Under the Obama administration, strict regulation increased, and committed the United States to the Paris Climate Agreement was critical in starting the ESG movement for investing. While the Paris agreement and ESG investing are not bad and are fantastic conceptually. Environmental, Social, and Governance are made up of the three critical components. It is the balancing between taking care of our environment, and stakeholders and bringing low-cost energy to everyone that adds to the complex discussion. Giving value to our investors is just one of the critical cultural values in the King Operating Corporation while practicing the best-known methods to meet or exceed ESG standards.

In my opinion, the path to Carbon Net-Zero is critical and we need to get there, but not for the sake of total a world recession or trying to implement renewable energy before the technology will allow for environmentally safe and a definable ROI. We are in a world energy crisis that will impact everyone in the long run, and it will be a tough recovery.

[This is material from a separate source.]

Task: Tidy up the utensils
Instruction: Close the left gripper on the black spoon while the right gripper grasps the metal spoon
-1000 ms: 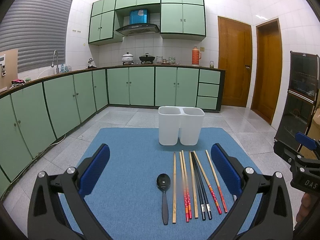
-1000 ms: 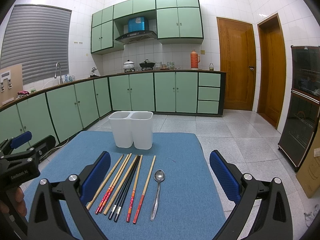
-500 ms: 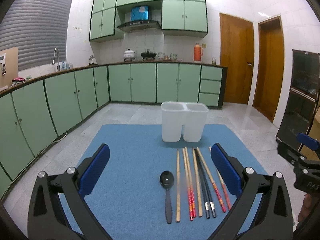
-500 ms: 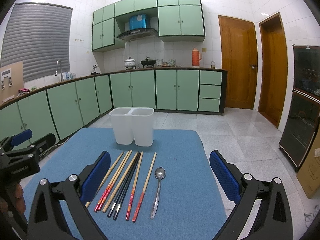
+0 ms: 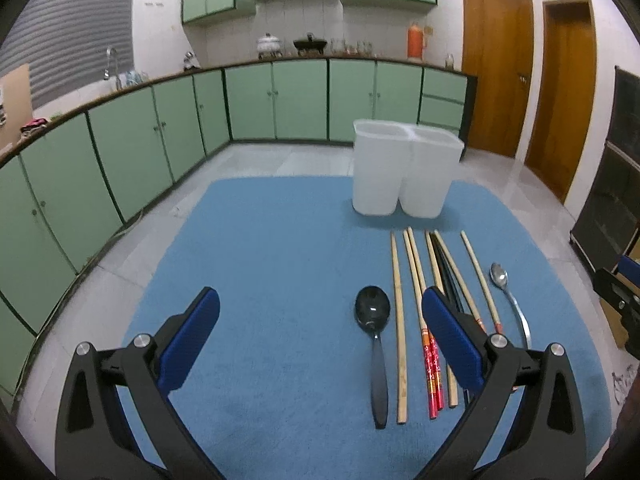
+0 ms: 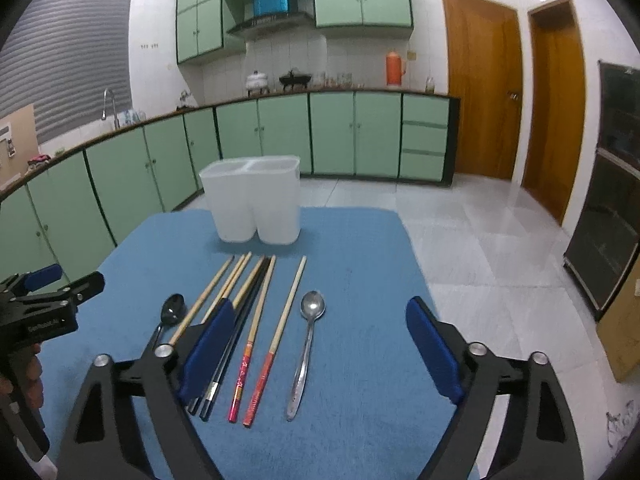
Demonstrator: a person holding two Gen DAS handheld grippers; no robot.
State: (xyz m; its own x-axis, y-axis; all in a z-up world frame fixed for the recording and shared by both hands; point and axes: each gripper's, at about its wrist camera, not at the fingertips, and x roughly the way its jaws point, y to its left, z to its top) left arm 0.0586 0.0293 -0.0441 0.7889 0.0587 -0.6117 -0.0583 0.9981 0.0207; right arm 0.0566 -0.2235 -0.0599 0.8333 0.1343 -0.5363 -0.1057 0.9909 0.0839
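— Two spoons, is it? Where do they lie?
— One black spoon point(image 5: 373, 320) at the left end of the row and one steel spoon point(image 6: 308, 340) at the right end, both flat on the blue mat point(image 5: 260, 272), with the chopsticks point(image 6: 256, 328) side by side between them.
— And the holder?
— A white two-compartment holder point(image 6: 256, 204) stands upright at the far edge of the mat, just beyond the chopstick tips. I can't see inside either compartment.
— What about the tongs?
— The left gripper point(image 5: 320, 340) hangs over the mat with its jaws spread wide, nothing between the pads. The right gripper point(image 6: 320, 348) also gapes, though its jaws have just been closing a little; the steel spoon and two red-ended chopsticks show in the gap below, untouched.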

Biden started the current administration’s demise of the United States energy sector to ramp production while on the campaign trail. While reviewing some of the campaign promises like “we will end all fracking” and committing to support the Green New Deal all the way through the total decimation of the oil and gas companies. The undying loyalty to “Greener” policies has been only to support the liberal base.

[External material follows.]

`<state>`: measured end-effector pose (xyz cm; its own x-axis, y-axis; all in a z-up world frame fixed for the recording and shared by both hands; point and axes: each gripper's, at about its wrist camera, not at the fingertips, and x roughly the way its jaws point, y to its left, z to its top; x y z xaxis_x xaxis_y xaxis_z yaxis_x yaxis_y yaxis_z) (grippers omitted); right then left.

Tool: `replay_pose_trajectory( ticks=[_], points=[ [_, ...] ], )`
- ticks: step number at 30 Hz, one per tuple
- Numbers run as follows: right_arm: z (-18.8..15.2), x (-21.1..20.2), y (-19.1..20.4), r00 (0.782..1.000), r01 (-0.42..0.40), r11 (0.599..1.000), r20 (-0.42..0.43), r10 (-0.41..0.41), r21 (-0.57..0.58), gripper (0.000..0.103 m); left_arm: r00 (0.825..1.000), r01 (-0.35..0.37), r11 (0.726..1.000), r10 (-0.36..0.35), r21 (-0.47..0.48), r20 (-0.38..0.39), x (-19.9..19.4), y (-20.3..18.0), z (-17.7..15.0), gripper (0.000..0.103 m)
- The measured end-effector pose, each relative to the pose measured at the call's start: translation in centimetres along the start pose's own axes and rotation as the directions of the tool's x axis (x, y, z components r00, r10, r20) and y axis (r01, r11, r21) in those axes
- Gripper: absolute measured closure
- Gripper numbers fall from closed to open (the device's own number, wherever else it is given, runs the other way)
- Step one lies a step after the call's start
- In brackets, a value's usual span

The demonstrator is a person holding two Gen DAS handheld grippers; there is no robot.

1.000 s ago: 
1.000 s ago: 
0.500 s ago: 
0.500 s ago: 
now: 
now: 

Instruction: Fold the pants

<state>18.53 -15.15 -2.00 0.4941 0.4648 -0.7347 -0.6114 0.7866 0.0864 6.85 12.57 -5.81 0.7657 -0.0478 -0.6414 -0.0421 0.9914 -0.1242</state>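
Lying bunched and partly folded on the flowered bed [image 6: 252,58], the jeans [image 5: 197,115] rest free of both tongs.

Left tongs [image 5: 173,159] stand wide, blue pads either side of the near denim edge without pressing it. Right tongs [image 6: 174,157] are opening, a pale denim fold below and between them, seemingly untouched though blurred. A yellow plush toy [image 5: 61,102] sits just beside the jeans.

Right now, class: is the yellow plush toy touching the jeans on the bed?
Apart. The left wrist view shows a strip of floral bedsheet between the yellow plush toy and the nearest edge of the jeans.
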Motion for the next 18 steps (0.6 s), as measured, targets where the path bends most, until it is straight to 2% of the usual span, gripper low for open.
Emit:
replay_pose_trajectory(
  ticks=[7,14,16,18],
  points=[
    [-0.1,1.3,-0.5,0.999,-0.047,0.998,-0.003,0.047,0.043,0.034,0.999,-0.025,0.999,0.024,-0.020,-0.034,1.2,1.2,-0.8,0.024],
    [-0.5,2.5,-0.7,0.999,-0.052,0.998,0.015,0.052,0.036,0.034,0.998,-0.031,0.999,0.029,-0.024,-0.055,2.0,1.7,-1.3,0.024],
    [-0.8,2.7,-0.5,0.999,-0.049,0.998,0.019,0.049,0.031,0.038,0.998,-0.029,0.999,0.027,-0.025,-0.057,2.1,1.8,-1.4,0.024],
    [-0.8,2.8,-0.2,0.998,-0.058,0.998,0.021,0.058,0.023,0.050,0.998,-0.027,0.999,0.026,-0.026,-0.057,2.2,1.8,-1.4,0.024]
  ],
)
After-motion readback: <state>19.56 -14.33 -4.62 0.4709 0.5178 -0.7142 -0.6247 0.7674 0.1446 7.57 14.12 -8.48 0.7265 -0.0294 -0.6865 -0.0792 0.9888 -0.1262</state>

The cancellation of the Keystone pipeline on the first day of President Biden’s presidency was a critical statement to the oil companies and ESG investors. The pipeline cancellation was a political offering to the liberal voting base and the oil companies heard from their investors to return profits in months rather than years. The mix of the administration’s public statements, actions, and having to “Walk Back” statements from the office of the president are 100% for the lack of commitment for the oil and gas companies to commit to increased drilling programs.

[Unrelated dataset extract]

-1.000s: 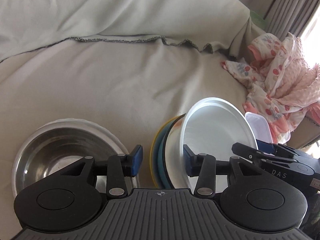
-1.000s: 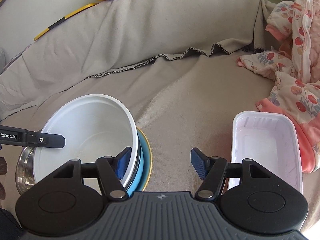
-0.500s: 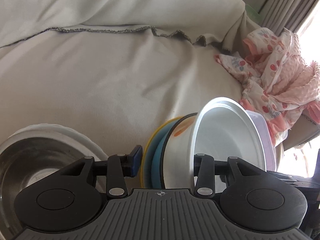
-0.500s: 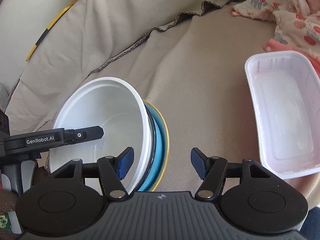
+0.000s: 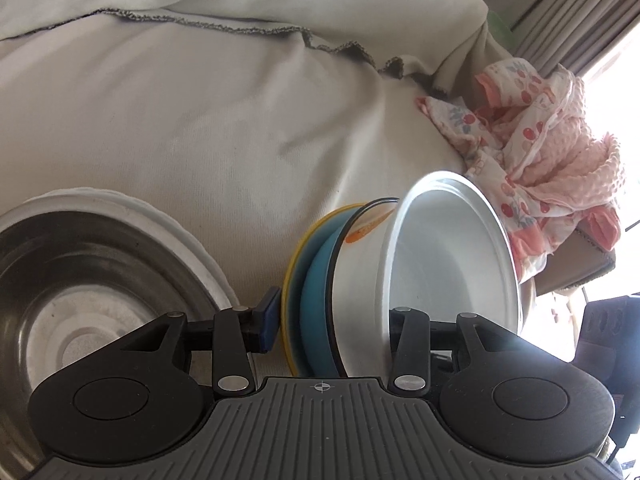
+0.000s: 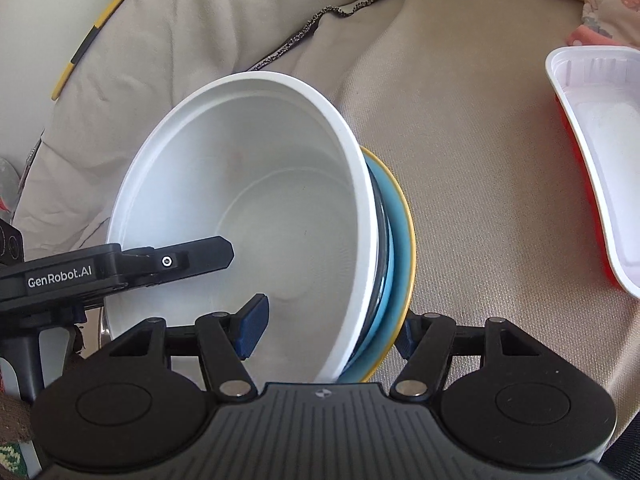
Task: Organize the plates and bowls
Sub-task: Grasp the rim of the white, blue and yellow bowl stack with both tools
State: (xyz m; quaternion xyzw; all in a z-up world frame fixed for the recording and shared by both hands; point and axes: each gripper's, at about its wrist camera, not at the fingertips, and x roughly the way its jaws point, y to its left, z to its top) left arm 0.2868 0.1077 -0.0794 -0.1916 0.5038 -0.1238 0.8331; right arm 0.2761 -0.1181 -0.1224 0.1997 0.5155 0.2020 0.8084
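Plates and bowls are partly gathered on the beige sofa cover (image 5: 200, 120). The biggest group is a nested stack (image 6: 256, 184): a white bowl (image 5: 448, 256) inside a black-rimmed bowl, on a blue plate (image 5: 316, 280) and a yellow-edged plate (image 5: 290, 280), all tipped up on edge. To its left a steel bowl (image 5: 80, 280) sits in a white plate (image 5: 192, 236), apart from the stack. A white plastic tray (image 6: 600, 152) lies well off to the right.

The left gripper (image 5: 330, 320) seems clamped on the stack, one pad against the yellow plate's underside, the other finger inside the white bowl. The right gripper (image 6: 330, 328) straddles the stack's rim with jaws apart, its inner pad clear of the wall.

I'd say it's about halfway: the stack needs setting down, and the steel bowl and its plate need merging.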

Yesterday’s grilling on capitol hill of Exxon Mobil, Chevron, Pioneer Natural Resources, BP, Shell, and Devon Energy was absolutely nothing more than a political stunt to pacify voters and demonstrate the political leaders’ lack of how the energy markets work. Most of which are outside of the oil company’s ability to impact, with the exception of shareholder returns through strong management practices.

Published this morning in the Wall Street Journal today were several key points:

Democrats also said the oil executives were giving priority to payouts to their shareholders over reinvesting in oil production.

They cited a survey last month from the Federal Reserve Bank of Dallas, in which half of the big companies that responded said they didn’t intend to increase output by more than 5% this year despite higher oil prices. Most respondents cited investor pressure as the top factor limiting their growth.

Chevron’s Michael Wirth said his company is putting new investment into boosting output. PHOTO: AL DRAGO/BLOOMBERG NEWS

Several of the best quotes from oil companies’ executives are:

“We do not control the price of crude oil or natural gas, nor of refined products like gasoline and diesel fuel,” Chevron CEO Mike Wirth said. “And we have no tolerance for price gouging.”

“It is experiencing severe cost inflation, a labor shortage due to three downturns in 12 years, shortages of drilling rigs, frack fleets, frack sand, steel pipe and other equipment and materials,” said Scott Sheffield, chief executive of Pioneer Natural Resources Co., one of the largest U.S. independent oil and gas producers.

“We can’t grow faster,” he said.

“We think we can return value to our shareholders, as well as increase production, as well as invest for the future in renewables, low- and no-carbon fuels for our customers,” said Gretchen Watkins, president of Shell USA Inc. “We will be doing all of that.”

Some of the questions or statements from congress are:

Rep. Frank Pallone (D., N.J.), chairman of the full Energy and Commerce Committee, said “Now that’s a lot of money to shareholders but it’s coming at the expense of the American people, who need you to dramatically increase production, not shareholder wealth,”

“Now it’s time for Congress to alleviate the pain many Americans are feeling at the pump,” said Rep. Diana DeGette (D., Colo.). “We have the capacity right now. The reason why your companies aren’t doing it, as you freely and honestly admitted, is because you’re looking at your shareholder profits.”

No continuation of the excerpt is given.